— PROBLEM —
Would you repeat all the lines below, exactly as they stand?
[DATA SEGMENT]
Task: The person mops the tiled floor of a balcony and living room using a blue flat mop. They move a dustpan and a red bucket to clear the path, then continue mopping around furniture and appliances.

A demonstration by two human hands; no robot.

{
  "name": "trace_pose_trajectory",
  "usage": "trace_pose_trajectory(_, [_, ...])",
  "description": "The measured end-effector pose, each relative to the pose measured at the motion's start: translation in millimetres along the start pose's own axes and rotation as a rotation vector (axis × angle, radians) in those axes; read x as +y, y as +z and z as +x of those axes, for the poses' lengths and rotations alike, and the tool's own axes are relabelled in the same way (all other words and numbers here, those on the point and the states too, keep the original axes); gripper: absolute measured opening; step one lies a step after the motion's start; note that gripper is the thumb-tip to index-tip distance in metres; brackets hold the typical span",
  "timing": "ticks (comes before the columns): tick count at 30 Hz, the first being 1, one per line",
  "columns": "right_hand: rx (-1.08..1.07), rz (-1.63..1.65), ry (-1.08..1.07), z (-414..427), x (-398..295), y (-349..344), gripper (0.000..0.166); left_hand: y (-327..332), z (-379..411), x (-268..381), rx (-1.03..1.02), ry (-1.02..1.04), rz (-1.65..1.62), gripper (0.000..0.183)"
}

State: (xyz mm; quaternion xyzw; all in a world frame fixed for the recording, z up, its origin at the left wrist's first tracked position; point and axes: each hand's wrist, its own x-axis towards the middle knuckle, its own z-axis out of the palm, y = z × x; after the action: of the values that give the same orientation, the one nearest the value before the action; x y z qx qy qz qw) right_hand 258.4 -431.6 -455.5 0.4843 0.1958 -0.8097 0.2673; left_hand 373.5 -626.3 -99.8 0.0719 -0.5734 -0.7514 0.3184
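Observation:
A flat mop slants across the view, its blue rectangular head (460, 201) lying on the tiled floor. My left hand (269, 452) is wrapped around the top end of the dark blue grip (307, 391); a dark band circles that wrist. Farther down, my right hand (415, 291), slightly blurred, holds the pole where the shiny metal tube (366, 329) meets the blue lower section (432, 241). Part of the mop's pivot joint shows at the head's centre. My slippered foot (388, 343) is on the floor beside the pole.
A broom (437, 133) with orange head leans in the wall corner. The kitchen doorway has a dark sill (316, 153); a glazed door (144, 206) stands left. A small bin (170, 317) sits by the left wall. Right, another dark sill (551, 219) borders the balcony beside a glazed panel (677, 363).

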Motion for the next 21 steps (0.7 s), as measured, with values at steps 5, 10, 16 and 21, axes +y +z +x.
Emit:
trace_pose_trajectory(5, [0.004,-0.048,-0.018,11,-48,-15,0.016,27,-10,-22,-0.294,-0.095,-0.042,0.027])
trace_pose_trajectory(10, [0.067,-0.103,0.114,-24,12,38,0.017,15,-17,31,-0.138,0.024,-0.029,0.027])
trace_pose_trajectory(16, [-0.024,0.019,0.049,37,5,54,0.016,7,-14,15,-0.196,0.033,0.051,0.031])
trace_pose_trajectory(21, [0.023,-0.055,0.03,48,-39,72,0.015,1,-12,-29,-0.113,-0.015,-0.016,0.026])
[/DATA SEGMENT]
— EXPECTED OUTPUT —
Task: The person mops the tiled floor of a balcony and living room using a blue flat mop. They move a dustpan and a red bucket to clear the path, then continue mopping around furniture and appliances.

A demonstration by two human hands; no robot.

{
  "name": "trace_pose_trajectory",
  "usage": "trace_pose_trajectory(_, [_, ...])",
  "description": "The measured end-effector pose, each relative to the pose measured at the motion's start: translation in millimetres along the start pose's own axes and rotation as a rotation vector (axis × angle, radians) in those axes; read x as +y, y as +z and z as +x of those axes, for the poses' lengths and rotations alike, and the tool's own axes are relabelled in the same way (all other words and numbers here, those on the point and the states too, keep the original axes); gripper: absolute measured opening; step one lies a step after the motion's start; note that gripper is the thumb-tip to index-tip distance in metres; brackets hold the typical span",
  "timing": "ticks (comes before the columns): tick count at 30 Hz, the first being 1, one per line",
  "columns": "right_hand: rx (-1.08..1.07), rz (-1.63..1.65), ry (-1.08..1.07), z (-414..427), x (-398..295), y (-349..344), gripper (0.000..0.166); left_hand: y (-327..332), z (-379..411), x (-268..381), rx (-1.03..1.02), ry (-1.02..1.04), rz (-1.65..1.62), gripper (0.000..0.183)"
}

State: (xyz mm; quaternion xyzw; all in a world frame fixed for the recording, z up, its origin at the left wrist's first tracked position; point and axes: each hand's wrist, its own x-axis towards the middle knuckle, its own z-axis out of the palm, y = z × x; after the action: of the values that give the same orientation, the one nearest the value before the action; x y z qx qy qz qw) right_hand 258.4 -431.6 -455.5 0.4843 0.1958 -0.8097 0.2673; left_hand 373.5 -626.3 -99.8 0.0719 -0.5734 -0.7514 0.3184
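Observation:
A flat mop slants across the view, its blue rectangular head (460, 201) lying on the tiled floor. My left hand (269, 452) is wrapped around the top end of the dark blue grip (307, 391); a dark band circles that wrist. Farther down, my right hand (415, 291), slightly blurred, holds the pole where the shiny metal tube (366, 329) meets the blue lower section (432, 241). Part of the mop's pivot joint shows at the head's centre. My slippered foot (388, 343) is on the floor beside the pole.
A broom (437, 133) with orange head leans in the wall corner. The kitchen doorway has a dark sill (316, 153); a glazed door (144, 206) stands left. A small bin (170, 317) sits by the left wall. Right, another dark sill (551, 219) borders the balcony beside a glazed panel (677, 363).
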
Motion for the next 21 steps (0.7 s), as measured, with values at steps 5, 10, 16 and 21, axes +y +z +x.
Emit:
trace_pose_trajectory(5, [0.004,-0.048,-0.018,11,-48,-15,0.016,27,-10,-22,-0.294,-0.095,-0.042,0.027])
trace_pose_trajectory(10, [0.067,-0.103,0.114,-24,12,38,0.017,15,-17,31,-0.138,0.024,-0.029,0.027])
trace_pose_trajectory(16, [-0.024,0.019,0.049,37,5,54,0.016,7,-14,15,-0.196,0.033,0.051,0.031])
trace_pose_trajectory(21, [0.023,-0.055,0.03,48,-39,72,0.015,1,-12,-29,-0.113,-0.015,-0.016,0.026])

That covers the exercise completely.